▶ [What you will do]:
Reproduce, from the lines below, exactly the stretch that begins at the line containing "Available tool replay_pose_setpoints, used" and ends at the line containing "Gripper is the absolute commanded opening", both included.

▶ [Excerpted data]:
Content starts

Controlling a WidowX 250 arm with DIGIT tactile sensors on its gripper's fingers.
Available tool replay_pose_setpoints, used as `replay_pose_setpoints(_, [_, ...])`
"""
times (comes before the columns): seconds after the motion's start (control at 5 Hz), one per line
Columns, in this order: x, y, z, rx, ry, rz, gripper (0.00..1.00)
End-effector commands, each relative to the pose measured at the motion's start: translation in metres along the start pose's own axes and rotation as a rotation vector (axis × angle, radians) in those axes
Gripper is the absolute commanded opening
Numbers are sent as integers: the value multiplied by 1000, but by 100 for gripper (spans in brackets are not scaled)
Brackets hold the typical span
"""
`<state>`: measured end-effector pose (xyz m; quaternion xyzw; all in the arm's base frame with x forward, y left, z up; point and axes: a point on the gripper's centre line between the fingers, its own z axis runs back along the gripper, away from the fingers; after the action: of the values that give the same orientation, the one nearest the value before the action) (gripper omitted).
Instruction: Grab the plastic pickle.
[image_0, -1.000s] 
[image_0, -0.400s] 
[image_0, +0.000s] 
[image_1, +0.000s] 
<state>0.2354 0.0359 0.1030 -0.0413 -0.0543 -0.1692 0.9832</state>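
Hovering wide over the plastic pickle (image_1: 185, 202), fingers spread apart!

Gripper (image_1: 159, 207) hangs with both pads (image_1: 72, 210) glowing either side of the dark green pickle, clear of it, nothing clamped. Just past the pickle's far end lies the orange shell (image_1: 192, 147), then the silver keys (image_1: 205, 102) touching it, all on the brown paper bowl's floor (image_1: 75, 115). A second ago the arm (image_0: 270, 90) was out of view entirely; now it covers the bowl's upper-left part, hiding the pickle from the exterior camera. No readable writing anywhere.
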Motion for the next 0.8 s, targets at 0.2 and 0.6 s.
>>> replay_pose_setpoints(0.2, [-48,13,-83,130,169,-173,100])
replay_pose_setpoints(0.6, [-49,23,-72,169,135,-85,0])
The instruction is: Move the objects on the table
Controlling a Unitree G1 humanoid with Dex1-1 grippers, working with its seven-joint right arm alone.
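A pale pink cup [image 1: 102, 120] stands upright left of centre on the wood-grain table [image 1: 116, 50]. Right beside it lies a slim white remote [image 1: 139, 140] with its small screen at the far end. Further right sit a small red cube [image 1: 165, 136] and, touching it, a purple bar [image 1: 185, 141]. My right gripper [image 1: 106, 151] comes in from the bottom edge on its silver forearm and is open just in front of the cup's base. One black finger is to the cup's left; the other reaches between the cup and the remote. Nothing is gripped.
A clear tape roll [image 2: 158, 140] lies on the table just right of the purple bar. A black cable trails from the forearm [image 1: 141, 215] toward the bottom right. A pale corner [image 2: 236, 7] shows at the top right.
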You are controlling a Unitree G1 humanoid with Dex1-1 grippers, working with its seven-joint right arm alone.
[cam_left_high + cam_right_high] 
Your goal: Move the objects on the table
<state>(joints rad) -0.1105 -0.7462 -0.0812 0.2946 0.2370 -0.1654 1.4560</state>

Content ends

▶ [Expected output]:
Available tool replay_pose_setpoints, used as `replay_pose_setpoints(_, [_, ...])`
"""
times (comes before the columns): seconds after the motion's start (control at 5 Hz), one per line
Columns, in this order: x, y, z, rx, ry, rz, gripper (0.00..1.00)
End-effector commands, each relative to the pose measured at the motion's start: translation in metres along the start pose's own axes and rotation as a rotation vector (axis × angle, radians) in those axes
Gripper is the absolute commanded opening

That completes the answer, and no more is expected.